Technology as a differentiator

At the same time, however, being creative in the market is one of the things that conceivably helps Bloom to stand out in its own country. McCabe describes Bloom as a fintech company, but much of that is because of back-end loan processing as opposed to consumer-facing interactions.

“We don’t put a very ‘tech-forward’ solution to customers, we primarily utilize technology in the back-end to reduce the amount of work that they need to do to get a loan from us,” McCabe explains. “Basically, we use technology to cut down on user-entered inputs to basically zero, and to cut down on kind of the paperwork that we require from them. So, rather than them having to send us paperwork, we can just get their consent to access their information in other ways.”

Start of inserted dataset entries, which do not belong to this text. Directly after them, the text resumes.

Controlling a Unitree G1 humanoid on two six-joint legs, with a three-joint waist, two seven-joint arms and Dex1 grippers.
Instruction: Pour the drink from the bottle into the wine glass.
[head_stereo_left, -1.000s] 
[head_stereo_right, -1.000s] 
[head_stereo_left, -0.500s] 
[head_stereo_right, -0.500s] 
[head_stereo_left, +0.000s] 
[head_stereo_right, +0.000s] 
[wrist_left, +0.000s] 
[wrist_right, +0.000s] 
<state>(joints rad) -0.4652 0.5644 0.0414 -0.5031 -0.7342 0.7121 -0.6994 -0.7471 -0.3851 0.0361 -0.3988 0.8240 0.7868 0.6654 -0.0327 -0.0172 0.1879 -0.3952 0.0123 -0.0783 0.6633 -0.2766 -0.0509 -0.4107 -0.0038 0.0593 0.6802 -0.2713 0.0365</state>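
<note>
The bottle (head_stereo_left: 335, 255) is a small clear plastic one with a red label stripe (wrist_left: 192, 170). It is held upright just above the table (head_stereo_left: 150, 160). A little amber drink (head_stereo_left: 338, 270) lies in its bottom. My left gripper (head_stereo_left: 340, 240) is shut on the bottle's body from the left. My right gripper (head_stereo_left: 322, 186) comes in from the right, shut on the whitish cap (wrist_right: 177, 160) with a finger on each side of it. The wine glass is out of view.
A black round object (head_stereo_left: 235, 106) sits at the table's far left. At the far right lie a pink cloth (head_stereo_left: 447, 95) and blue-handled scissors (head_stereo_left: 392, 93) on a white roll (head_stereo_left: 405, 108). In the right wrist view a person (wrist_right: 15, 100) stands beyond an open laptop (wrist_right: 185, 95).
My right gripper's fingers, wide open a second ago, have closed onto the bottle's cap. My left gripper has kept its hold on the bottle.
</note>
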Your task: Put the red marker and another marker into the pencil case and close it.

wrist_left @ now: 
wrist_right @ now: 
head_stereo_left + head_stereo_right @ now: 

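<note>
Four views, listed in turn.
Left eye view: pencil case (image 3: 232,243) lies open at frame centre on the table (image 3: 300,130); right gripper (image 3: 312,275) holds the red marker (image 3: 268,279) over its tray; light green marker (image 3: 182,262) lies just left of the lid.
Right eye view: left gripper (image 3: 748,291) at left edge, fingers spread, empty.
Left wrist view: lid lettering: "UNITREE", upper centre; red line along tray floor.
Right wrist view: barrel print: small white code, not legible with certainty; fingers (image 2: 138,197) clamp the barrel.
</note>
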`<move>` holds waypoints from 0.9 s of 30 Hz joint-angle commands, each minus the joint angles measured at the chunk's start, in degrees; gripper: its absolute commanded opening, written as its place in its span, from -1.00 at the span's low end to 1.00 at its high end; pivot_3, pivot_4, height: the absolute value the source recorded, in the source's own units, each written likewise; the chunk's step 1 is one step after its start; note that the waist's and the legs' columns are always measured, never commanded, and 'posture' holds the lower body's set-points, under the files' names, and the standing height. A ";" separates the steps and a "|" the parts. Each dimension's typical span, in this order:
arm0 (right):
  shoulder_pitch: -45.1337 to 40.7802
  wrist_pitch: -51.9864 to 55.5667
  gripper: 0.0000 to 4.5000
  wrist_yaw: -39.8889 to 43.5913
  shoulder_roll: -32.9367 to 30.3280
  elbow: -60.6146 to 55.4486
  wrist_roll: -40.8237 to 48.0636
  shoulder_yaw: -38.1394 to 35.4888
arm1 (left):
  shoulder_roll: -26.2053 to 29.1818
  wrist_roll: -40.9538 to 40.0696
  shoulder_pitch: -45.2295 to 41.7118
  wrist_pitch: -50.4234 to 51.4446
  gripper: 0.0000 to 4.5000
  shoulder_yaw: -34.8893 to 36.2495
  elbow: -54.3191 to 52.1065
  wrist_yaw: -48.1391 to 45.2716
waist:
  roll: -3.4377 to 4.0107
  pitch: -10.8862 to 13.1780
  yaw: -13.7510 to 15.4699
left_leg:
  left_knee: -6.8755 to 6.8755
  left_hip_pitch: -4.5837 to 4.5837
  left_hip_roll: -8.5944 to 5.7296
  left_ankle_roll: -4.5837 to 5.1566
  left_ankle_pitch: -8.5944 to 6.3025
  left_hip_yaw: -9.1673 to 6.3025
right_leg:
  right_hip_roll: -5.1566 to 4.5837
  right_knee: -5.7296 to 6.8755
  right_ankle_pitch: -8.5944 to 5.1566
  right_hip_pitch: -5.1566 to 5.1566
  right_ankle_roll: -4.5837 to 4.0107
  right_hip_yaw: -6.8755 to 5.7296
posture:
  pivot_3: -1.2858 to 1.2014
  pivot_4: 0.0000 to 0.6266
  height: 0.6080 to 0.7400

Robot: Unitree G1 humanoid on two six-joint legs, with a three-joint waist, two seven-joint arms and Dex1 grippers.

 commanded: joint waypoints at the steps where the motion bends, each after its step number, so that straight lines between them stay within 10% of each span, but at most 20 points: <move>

Bloom also makes use of no-touch appraisals to minimize the need for others to enter a client’s home. The incorporation of technology on the back-end side of the equation simply adds to an experience that Bloom hopes is reflected in a positive customer experience.

“We think about using technology primarily in the back-end to make it such that the 90% of the conversations that we’re having with customers consist of them asking us questions, not us asking them questions,” he says.

Universal reverse mortgage truths: customer experience and education

While the details of each respective reverse mortgage market are pretty different, McCabe does feel that there is at least some commonality that can be shared between both nations’ respective businesses. In the end, it comes down to how well the client is served, he explains.

“What our key learning has been is that there is very much a path to differentiating and winning in this market on the basis of customer experience,” he says. “On the basis of creating the most elegance, the simplest, and most frictionless customer experience possible. Rates, loan-to-value ratios and fees are certainly important in the customer decision. But, one of the things that we’ve found is that the ability to provide a simple, elegant, friendly and comfortable customer experience — end-to-end — can be a winning proposition in this market.”

Similarly to the US market and its competitors in Canada, Bloom has been seeking out ways to most efficiently educate its potential clients about the applications of reverse mortgages, McCabe says.

“Education continues to be one of the one of the main things that the players in the market are continuing to focus on,” he says. “Talking to customers, explaining the product and helping them understand whether or not it’s the right solution for them. What I would say is that I have noticed a significant shift in the last number of years in terms of media attention in Canada around this product. Generally speaking, nine out of 10 pieces of media that I’ve seen in Canada in the last number of years focused on reverse mortgages have been overwhelmingly positive.”

That comes with the caveat that many such pieces of coverage often qualify that it’s not a product that works for everyone, but it is nevertheless seen as a sign of progress.

Financial advisors and the reverse mortgage business

McCabe also explained last time he spoke with RMD that the focus the American market has on courting financial planners is something he would seek to do in his business, and that initiative has also seen progress, he says.

“We’ve definitely started our outreach efforts with respect to financial advisors, people in the wealth management community, and I think we’re getting we’re getting great reception as we talk about the utility of this product within clients’ financial plans,” he says.

As more people begin to look at where the highest concentration of wealth is for the majority of senior homeowners, the equation is not difficult to solve regarding a largely untapped asset, he says.

“I think that everybody’s just realizing — as they look at how disproportionate the amount of wealth in home equity is related to other parts of the retirement portfolio — that if you’re giving financial advice to seniors, it’s incumbent on you to consider accessing some of that home equity as part of enhancing quality of life and ensuring the person is living the retirement that they can truly afford.”